L'album s'articule autour de douze titres et d'un casting particulièrement cohérent : Lacrim, Dinos, Akhenaton, Faf Larage, 404Billy ou encore le légendaire Big Twins. Pourtant, contrairement à beaucoup d'albums modernes où les invités éclipsent l'hôte, ici chacun semble venir servir la vision du maître de cérémonie.
Musicalement, les productions oscillent entre boom-bap moderne, atmosphères sombres et instrumentales plus contemplatives. Les hommages au rap classique transpirent sans jamais tomber dans le passéisme. On sent l'amour du genre chez un artiste qui n'a plus rien à prouver mais qui continue de rapper comme s'il avait encore un territoire à conquérir.

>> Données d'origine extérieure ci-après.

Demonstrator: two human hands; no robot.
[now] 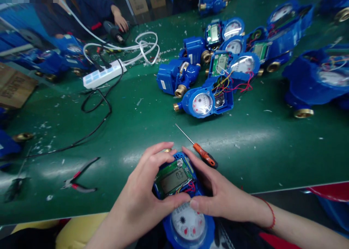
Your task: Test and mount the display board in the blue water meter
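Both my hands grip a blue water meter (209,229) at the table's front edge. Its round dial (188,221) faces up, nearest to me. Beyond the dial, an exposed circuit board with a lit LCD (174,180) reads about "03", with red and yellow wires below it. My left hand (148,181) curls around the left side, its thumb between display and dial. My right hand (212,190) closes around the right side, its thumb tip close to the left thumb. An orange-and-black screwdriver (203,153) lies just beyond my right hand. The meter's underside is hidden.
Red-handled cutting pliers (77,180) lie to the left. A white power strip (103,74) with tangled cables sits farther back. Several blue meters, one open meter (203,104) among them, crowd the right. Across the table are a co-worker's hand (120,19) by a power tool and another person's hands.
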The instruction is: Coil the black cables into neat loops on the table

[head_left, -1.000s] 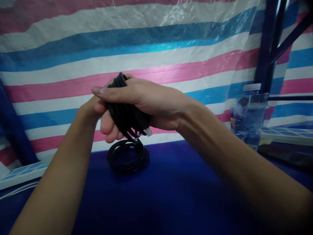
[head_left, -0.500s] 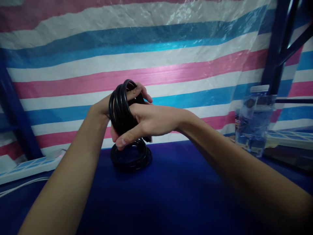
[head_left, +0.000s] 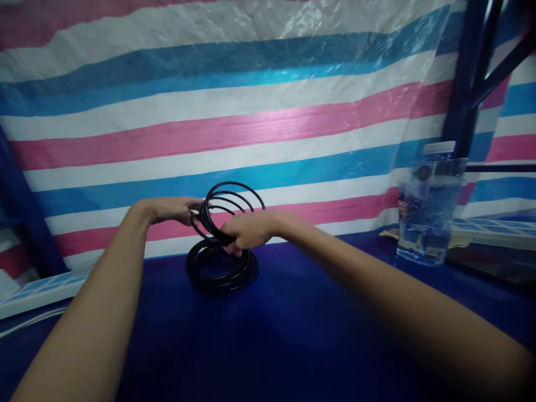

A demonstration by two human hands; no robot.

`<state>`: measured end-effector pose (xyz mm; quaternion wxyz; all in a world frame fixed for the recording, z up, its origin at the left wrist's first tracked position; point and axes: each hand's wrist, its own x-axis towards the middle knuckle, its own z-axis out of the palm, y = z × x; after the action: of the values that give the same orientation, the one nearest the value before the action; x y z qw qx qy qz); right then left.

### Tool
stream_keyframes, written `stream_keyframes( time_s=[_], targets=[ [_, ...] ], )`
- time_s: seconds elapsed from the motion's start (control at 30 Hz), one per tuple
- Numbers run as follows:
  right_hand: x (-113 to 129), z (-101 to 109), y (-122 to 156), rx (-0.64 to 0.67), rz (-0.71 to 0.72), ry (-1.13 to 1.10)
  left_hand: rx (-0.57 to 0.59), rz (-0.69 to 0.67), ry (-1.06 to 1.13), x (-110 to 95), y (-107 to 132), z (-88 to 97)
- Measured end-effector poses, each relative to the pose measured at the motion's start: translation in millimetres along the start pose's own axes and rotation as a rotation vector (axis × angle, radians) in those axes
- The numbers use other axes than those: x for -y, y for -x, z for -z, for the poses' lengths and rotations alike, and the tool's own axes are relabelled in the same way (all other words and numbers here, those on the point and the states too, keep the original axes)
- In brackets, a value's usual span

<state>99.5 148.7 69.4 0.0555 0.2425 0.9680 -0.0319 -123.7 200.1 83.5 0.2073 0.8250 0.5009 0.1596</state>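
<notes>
Several loops of black cable (head_left: 213,228) are held up over the table, bunched on the near side and fanned apart at the top. My right hand (head_left: 250,228) is closed around the lower bunched part of the loops. On their left side, the fingers of my left hand (head_left: 178,210) pinch the cable, with the fingertips partly hidden behind it. Just beneath, another black cable coil (head_left: 221,287) lies on the blue table (head_left: 293,335), and the raised loops overlap its upper edge in view.
At the right stands a clear water bottle (head_left: 431,223) with a white cap. Beyond it are a dark flat object (head_left: 494,265) and a white strip (head_left: 494,233). White cords (head_left: 37,319) and another white strip (head_left: 42,295) lie left. Striped sheeting (head_left: 251,123) hangs behind.
Both hands have come down, and my left hand has drawn back left out of the loops. The tight bundle has opened into fanned loops. My right hand now grips their lower part.
</notes>
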Motion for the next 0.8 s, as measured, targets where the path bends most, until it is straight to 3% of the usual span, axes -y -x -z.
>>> stream_keyframes(
  time_s=[0.13, 0.33, 0.5, 0.67, 0.73, 0.8],
  targets=[
    [-2.2, -26.4, -23.1, 0.009, -0.114, 0.150, 0.157, 0.310, 0.156, 30.6, -4.5, -11.4],
    [8.9, -40.3, -33.4, -0.016, -0.159, 0.225, 0.453, 0.381, 0.243, 21.4, -5.4, -21.7],
    [11.3, -39.1, -32.6, -0.047, -0.050, 0.233, 0.438, 0.426, 0.169, 13.0, -7.2, -23.7],
    [1.2, -35.9, -33.4, -0.029, 0.088, 0.028, 0.446, 0.416, 0.093, 12.1, -8.3, -27.4],
    [-3.9, -35.4, -34.3, -0.165, 0.108, 0.023, 0.443, 0.425, 0.083, 11.0, -8.6, -28.7],
    [-8.6, -37.6, -36.2, -0.386, 0.033, 0.113, 0.437, 0.432, 0.081, 9.9, -9.1, -29.1]
  ],
)
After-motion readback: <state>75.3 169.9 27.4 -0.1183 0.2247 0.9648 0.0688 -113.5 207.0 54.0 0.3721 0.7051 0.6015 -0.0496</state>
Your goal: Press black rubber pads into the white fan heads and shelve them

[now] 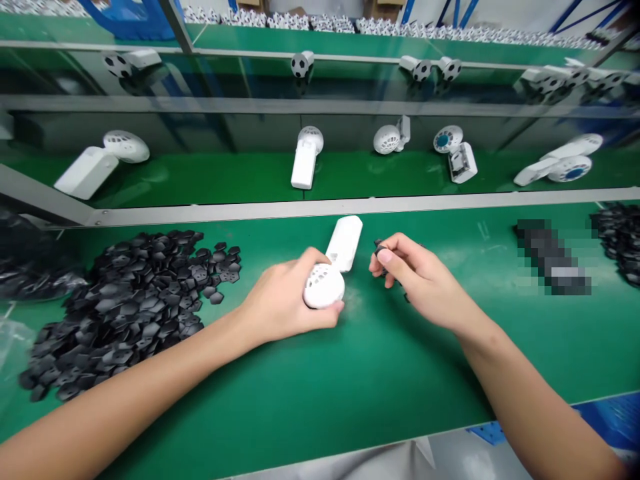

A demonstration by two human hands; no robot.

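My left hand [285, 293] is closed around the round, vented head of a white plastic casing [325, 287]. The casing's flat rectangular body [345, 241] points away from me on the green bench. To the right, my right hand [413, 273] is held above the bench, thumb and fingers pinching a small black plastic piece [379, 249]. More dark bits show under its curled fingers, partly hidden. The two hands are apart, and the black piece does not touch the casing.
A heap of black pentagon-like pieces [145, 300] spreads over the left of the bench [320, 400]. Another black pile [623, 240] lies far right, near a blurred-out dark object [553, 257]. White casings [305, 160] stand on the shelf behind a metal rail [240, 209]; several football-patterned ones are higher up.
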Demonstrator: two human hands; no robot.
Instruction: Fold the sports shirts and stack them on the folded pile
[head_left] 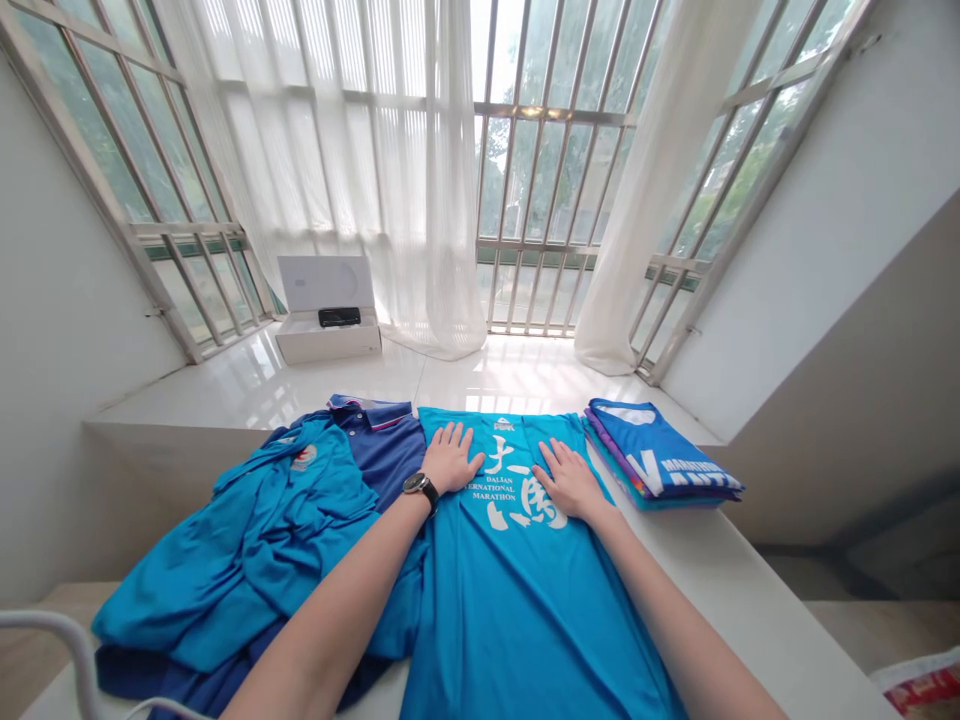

Les moments les plus marquants sont justement ceux où Seth baisse la garde. RIP le P, hommage à Prodigy, dégage une sincérité rare dans sa discographie. À l'inverse, Riposter avec Lacrim rappelle qu'il demeure l'un des meilleurs techniciens du rap français lorsqu'il s'agit d'aligner les punchlines avec une aisance insolente.
Tout n'est pas parfait pour autant. Quelques morceaux intermédiaires peinent à atteindre l'intensité des meilleures pistes et certains refrains manquent parfois de relief. Mais ces légères baisses de régime ne remettent jamais en cause la cohérence d'ensemble.
Au fond, Saint Sauveur est moins un album de conquête qu'un album de transmission. Seth Gueko y apparaît comme un vétéran qui regarde le rap français avec lucidité, sans nostalgie excessive ni volonté de courir après les tendances. Une posture devenue rare.